「…誠凜すごいね」

あたしが呟いた言葉で、敦の眉間にシワが寄る。敦はあたしの口から男の名前が出るのを酷く嫌がるのだ。
前、敦が秋田から帰省した時、中学の時の話しになって「黒子くんまだバスケやってるのかな」と聞いたら、敦は今のように眉間にシワを寄せ、背筋に鳥肌が立つほどの甘い声で「オレ以外の男の名前なんか言っちゃダメでしょ」と言った。普段なら嬉しいはずの甘い声も、その時は恐怖でしかなかった。だって、手に持っていた彼の好物である、まいう棒が握り潰されていた。くしゃくしゃ、軽やかな音を立てて原形を失ったそれは、まるで次はお前だとでも言っているようだった。

わかって頂けたと思うが、敦は本当に嫉妬深い。だから、今も敦のライバルチームである誠凜高校を褒めたせいで彼の手の中にある、まいう棒が潰されている。

「は?なんて言ったの」
「誠凜の人すごいねって」

それが?とでも言わんばかりにあたしは惚ける。いい加減疲れたのだ、敦の嫉妬深さには。毎日電話をかけてきては「今日も男と喋ったりしてないよね〜?」と聞いてくる。彼は成長しない。あたしが自分の物だと勘違いしているのだ。

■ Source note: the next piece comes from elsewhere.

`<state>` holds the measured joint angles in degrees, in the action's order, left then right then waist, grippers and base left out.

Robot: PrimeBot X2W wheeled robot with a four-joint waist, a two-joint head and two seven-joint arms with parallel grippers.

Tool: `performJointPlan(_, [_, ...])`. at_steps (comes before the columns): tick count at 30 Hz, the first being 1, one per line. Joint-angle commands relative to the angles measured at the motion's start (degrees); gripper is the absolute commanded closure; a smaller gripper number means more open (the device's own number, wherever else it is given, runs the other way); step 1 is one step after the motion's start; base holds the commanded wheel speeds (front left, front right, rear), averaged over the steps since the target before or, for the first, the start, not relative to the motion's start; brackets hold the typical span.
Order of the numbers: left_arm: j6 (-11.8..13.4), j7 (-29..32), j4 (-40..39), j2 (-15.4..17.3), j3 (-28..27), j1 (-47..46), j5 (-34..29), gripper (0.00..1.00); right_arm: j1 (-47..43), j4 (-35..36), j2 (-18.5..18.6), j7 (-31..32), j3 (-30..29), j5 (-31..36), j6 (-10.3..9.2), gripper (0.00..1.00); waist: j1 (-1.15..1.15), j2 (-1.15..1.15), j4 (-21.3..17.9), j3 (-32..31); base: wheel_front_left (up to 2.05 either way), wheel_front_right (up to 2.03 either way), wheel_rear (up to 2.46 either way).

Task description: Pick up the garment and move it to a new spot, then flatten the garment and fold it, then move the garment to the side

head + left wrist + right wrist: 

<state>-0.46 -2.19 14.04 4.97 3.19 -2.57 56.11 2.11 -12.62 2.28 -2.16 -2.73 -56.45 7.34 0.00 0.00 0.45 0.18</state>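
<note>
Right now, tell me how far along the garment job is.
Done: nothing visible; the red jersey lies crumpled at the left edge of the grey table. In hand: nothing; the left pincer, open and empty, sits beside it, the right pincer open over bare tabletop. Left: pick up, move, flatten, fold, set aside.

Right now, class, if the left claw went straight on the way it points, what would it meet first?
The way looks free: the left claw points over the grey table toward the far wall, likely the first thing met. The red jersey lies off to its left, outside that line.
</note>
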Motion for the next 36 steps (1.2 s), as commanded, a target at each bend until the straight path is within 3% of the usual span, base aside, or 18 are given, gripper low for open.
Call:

「意味わかんないんだけど。あいつら才能もないくせに努力なんかして馬鹿みたいじゃん。あんな奴らがいいの?」
「そういう、好きとかの話しじゃなくて、純粋にあたしは、勝つ為に頑張ってるあの人たちがすごいな、て思っただけ」
「つーか、いつも言ってんじゃんお前は、オレ以外の男と関わっちゃダメだって」
「関わってないし、純粋な感想」
「だから、そーいうのもダメだって気づけよ」
「は?」

ピリピリとした空気があたしたちを取り囲む。むかつく、別にあたしは悪いことしてない。敦が自分の所有物のようにあたしを扱うのが気に入らないのだけなのだ。自分ばっかり束縛して敦は他の女の子お菓子を貰って楽しそうに話しをしてたりする。意味が分からない。
なんで、あたしばっかり。お腹の中が黒く塗りつぶされたような感覚、気持ち悪い。もやもやしかない。
あたしより上にある敦の頭が降りてきた。ぎっとあたしは睨みつける。

「なんなの?はいはいって、いつもみたいにオレの言うことだけ聞いとけばいいの」
「だから、あたしは敦の物じゃないし」
「いや、物だし」

流石のあたしもキレた。頭に血が上る。意味わかんない。敦を思いっきり突き飛ばしてリノリウムの床を蹴った。よろけた敦は長い腕であたしを掴もうとはせず、うんざりとした表情であたしを睨みつけただけだった。